You and your friends may all have the newest iPhone, but you're actually in the minority: Over 80% of smartphone users are using an Android phone, according to IDC.


Many of these Android phones are of the low-cost variety. Not Samsung's big flagship Galaxy phones, or even Google's flashy new Pixel, but models you've never heard of - unlikely to be advertised during Monday night football - that get the job done. These are phones made by Chinese giants like Huawei and ZTE, often re-branded in the US and sold under other names.

These phones are ubiquitous, which is why it's so scary that an unknown number are reportedly sending private user data to China every 72 hours.

Wait, what?

baby smartphone


Retain your chill.


You read that correctly: A newly-discovered piece of software running in an unknown number of Android phones is reportedly sending a variety of private user information directly to Chinese servers every 72 hours.
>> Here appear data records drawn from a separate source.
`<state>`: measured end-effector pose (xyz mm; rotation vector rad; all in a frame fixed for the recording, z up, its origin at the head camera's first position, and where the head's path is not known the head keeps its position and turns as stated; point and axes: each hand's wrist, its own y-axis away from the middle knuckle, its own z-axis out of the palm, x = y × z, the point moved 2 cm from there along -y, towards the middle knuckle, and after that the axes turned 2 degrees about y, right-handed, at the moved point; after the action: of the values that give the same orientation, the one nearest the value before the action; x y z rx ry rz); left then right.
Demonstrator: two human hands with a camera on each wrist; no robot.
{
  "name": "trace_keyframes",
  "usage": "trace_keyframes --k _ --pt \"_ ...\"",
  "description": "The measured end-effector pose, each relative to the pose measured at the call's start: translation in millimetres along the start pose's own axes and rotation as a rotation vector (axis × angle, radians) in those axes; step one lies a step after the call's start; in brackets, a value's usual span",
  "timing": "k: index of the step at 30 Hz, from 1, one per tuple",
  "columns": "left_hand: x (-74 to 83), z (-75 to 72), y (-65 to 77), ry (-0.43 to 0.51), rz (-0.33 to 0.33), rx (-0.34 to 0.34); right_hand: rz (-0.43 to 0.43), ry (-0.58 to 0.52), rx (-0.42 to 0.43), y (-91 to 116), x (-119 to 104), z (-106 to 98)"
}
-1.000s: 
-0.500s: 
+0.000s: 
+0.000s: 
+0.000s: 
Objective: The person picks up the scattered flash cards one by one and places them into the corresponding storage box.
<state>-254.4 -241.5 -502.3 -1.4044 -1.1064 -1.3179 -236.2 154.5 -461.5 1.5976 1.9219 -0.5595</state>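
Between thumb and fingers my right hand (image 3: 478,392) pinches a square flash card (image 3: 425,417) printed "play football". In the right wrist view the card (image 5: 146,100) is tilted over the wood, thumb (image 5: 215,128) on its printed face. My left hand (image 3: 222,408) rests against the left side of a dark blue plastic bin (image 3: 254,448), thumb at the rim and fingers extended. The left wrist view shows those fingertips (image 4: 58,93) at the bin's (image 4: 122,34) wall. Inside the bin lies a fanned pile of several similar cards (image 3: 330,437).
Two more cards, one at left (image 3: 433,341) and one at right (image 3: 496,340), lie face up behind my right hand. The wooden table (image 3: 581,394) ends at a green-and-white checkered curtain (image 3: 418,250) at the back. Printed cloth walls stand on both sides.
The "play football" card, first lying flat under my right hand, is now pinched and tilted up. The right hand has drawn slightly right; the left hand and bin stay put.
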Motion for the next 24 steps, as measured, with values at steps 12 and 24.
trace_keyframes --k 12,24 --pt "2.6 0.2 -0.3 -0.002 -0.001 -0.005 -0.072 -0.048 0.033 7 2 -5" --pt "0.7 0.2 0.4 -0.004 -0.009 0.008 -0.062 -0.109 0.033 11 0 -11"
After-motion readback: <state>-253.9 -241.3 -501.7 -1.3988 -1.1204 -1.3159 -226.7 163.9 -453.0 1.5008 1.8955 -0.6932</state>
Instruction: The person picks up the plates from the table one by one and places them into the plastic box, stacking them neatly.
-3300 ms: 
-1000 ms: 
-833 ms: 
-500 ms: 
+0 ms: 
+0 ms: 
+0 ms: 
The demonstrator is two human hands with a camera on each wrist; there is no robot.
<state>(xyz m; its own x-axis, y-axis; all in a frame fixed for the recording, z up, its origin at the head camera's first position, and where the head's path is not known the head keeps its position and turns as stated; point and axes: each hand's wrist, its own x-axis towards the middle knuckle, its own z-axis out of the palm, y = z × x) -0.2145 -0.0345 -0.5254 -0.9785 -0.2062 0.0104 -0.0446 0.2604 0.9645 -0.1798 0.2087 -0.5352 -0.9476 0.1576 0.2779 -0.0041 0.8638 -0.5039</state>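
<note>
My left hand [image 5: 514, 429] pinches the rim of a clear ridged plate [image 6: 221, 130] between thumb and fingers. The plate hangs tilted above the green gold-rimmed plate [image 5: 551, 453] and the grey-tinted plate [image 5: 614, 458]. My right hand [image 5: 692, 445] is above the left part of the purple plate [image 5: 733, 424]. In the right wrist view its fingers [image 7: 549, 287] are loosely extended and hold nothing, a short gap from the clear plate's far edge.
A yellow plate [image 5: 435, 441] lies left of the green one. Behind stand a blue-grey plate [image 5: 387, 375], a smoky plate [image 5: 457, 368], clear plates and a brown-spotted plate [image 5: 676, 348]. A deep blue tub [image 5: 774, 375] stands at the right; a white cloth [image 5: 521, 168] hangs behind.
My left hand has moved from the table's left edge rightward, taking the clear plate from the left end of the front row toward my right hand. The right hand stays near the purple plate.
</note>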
The software, created by a Chinese firm named Shanghai Adups Technology Company, is said to be in hundreds of millions of devices - it's not clear how many of those devices are in the US, or how many users are affected.

The news comes from a report Tuesday morning in the New York Times - a security firm named Kryptowire identified the malicious software, and said it does more than just archive/collect your text messages (though it also does that).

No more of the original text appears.